All of lore.kernel.org
 help / color / mirror / Atom feed
From: Or Gerlitz <ogerlitz-VPRAkNaXOzVWk0Htik3J/w@public.gmane.org>
To: roland-DgEjT+Ai2ygdnm+yROfE0A@public.gmane.org,
	sean.hefty-ral2JQCrhuEAvxtiuMwx3w@public.gmane.org
Cc: linux-rdma-u79uwXL29TY76Z2rM5mHXA@public.gmane.org,
	erezsh-VPRAkNaXOzVWk0Htik3J/w@public.gmane.org,
	Shlomo Pongratz <shlomop-VPRAkNaXOzVWk0Htik3J/w@public.gmane.org>,
	Or Gerlitz <ogerlitz-VPRAkNaXOzVWk0Htik3J/w@public.gmane.org>
Subject: [PATCH V2 for-next 6/6] IB/ipoib: Support changing the number of RX/TX rings with ethtool
Date: Tue,  5 Feb 2013 17:48:57 +0200	[thread overview]
Message-ID: <1360079337-8173-7-git-send-email-ogerlitz@mellanox.com> (raw)
In-Reply-To: <1360079337-8173-1-git-send-email-ogerlitz-VPRAkNaXOzVWk0Htik3J/w@public.gmane.org>

From: Shlomo Pongratz <shlomop-VPRAkNaXOzVWk0Htik3J/w@public.gmane.org>

The number of RX/TX rings can now be get or changed using the ethtool
directives to get/set the number of channels of ETHTOOL_{G/S}CHANNELS.

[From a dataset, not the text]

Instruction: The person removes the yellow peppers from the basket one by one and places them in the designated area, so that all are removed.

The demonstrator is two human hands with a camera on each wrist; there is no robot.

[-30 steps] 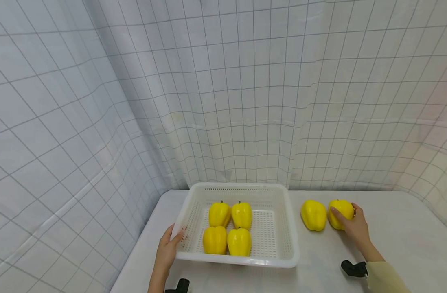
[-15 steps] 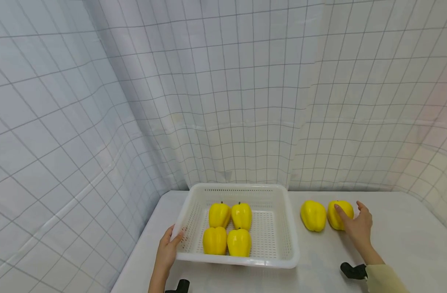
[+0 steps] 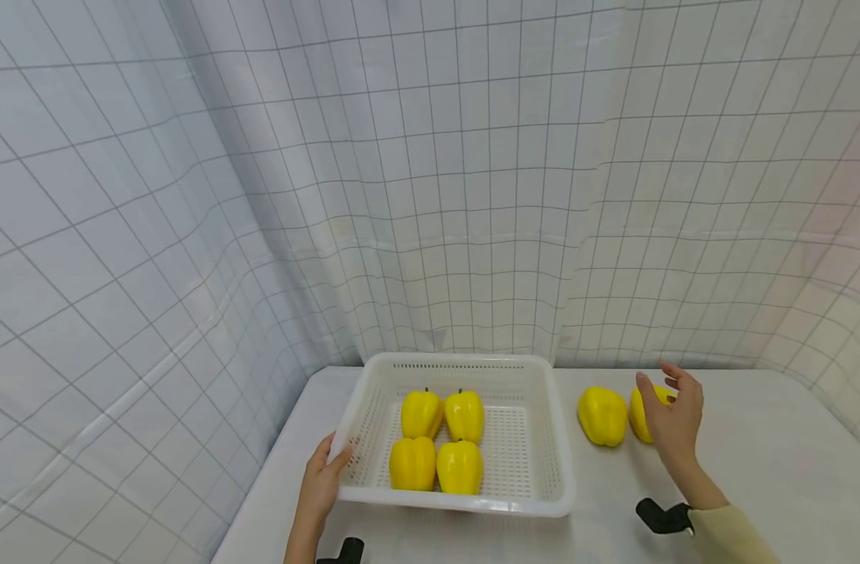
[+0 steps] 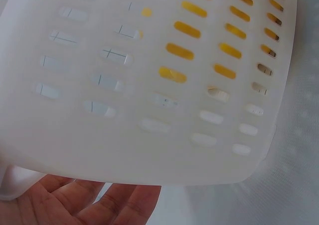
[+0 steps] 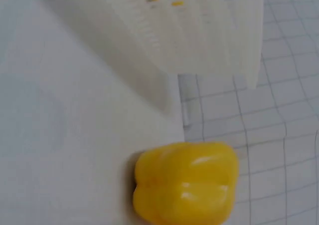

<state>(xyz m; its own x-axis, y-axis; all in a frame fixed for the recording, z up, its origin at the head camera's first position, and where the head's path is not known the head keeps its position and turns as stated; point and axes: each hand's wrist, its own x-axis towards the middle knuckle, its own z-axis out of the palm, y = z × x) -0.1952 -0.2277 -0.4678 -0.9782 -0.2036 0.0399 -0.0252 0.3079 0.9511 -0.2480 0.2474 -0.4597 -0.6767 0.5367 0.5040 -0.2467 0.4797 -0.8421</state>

Added ipoib_reinit() which releases all the rings and their associated
resources, and immediatly following that allocates them again according
to the new number of rings. For that end, moved code which is common to
device cleanup and device reinit from the device cleanup flow to a routine
which is called on both cases.

On some flows, the ndo_get_stats entry (which now reads the per ring
statistics for an ipoib netdevice), is called by the core networking
code without rtnl locking. To protect against such a call being made
in parallel with an ethtool call to change the number of rings --
added rwlock on the rings.

Signed-off-by: Shlomo Pongratz <shlomop-VPRAkNaXOzVWk0Htik3J/w@public.gmane.org>
Signed-off-by: Or Gerlitz <ogerlitz-VPRAkNaXOzVWk0Htik3J/w@public.gmane.org>
---
 drivers/infiniband/ulp/ipoib/ipoib.h         |    9 ++-
 drivers/infiniband/ulp/ipoib/ipoib_ethtool.c |   68 +++++++++++++
 drivers/infiniband/ulp/ipoib/ipoib_ib.c      |    4 +-
 drivers/infiniband/ulp/ipoib/ipoib_main.c    |  133 ++++++++++++++++++++++----
 4 files changed, 192 insertions(+), 22 deletions(-)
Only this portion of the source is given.